* [Assignment] Copy out all of the data that follows, exactly as it appears.

** Supplied data follows **

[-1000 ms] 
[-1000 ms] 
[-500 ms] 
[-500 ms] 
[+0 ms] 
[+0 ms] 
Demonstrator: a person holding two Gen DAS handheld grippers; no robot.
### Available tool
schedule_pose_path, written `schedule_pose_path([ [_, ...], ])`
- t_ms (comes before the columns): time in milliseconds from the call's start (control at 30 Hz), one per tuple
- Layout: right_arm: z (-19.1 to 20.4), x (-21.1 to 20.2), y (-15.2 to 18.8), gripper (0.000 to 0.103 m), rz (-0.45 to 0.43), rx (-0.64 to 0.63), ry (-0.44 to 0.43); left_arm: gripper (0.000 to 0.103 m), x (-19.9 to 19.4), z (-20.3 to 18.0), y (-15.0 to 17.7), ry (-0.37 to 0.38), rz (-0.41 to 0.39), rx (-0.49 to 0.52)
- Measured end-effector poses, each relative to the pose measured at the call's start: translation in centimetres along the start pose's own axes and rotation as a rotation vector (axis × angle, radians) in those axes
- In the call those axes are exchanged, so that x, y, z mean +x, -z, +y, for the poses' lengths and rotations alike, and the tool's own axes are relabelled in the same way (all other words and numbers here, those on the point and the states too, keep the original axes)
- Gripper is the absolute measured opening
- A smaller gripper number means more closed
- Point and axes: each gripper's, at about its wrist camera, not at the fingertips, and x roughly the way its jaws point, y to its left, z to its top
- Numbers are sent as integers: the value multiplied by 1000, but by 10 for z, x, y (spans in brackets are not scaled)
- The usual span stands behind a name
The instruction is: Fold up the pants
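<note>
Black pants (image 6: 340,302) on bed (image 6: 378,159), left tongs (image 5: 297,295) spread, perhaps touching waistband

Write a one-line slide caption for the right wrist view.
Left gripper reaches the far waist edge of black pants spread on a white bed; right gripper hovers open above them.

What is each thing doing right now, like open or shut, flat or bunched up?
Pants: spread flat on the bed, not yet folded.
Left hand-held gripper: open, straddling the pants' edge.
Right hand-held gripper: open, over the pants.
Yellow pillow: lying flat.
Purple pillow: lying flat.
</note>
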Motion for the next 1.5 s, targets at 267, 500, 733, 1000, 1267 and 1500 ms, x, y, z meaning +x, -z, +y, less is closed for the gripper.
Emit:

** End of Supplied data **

* [Task result]
[-1000 ms] 
[-1000 ms] 
[-500 ms] 
[-500 ms] 
[+0 ms] 
[+0 ms] 
Demonstrator: a person holding two Gen DAS handheld grippers; no robot.
### Available tool
schedule_pose_path, written `schedule_pose_path([ [_, ...], ])`
- t_ms (comes before the columns): time in milliseconds from the call's start (control at 30 Hz), one per tuple
- Layout: right_arm: z (-19.1 to 20.4), x (-21.1 to 20.2), y (-15.2 to 18.8), gripper (0.000 to 0.103 m), rz (-0.45 to 0.43), rx (-0.64 to 0.63), ry (-0.44 to 0.43); left_arm: gripper (0.000 to 0.103 m), x (-19.9 to 19.4), z (-20.3 to 18.0), y (-15.0 to 17.7), ry (-0.37 to 0.38), rz (-0.41 to 0.39), rx (-0.49 to 0.52)
- Measured end-effector poses, each relative to the pose measured at the call's start: translation in centimetres along the start pose's own axes and rotation as a rotation vector (axis × angle, radians) in those axes
- In the call those axes are exchanged, so that x, y, z mean +x, -z, +y, for the poses' lengths and rotations alike, and the tool's own axes are relabelled in the same way (all other words and numbers here, those on the point and the states too, keep the original axes)
- Gripper is the absolute measured opening
- A smaller gripper number means more closed
- Point and axes: each gripper's, at about its wrist camera, not at the fingertips, and x roughly the way its jaws point, y to its left, z to its top
- Numbers are sent as integers: the value multiplied by 1000, but by 10 for z, x, y (spans in brackets are not scaled)
- The usual span stands behind a name
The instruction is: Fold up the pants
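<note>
Black pants (image 6: 340,302) on bed (image 6: 378,159), left tongs (image 5: 297,295) spread, perhaps touching waistband

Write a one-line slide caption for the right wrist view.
Left gripper reaches the far waist edge of black pants spread on a white bed; right gripper hovers open above them.

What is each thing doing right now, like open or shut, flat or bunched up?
Pants: spread flat on the bed, not yet folded.
Left hand-held gripper: open, straddling the pants' edge.
Right hand-held gripper: open, over the pants.
Yellow pillow: lying flat.
Purple pillow: lying flat.
</note>
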Motion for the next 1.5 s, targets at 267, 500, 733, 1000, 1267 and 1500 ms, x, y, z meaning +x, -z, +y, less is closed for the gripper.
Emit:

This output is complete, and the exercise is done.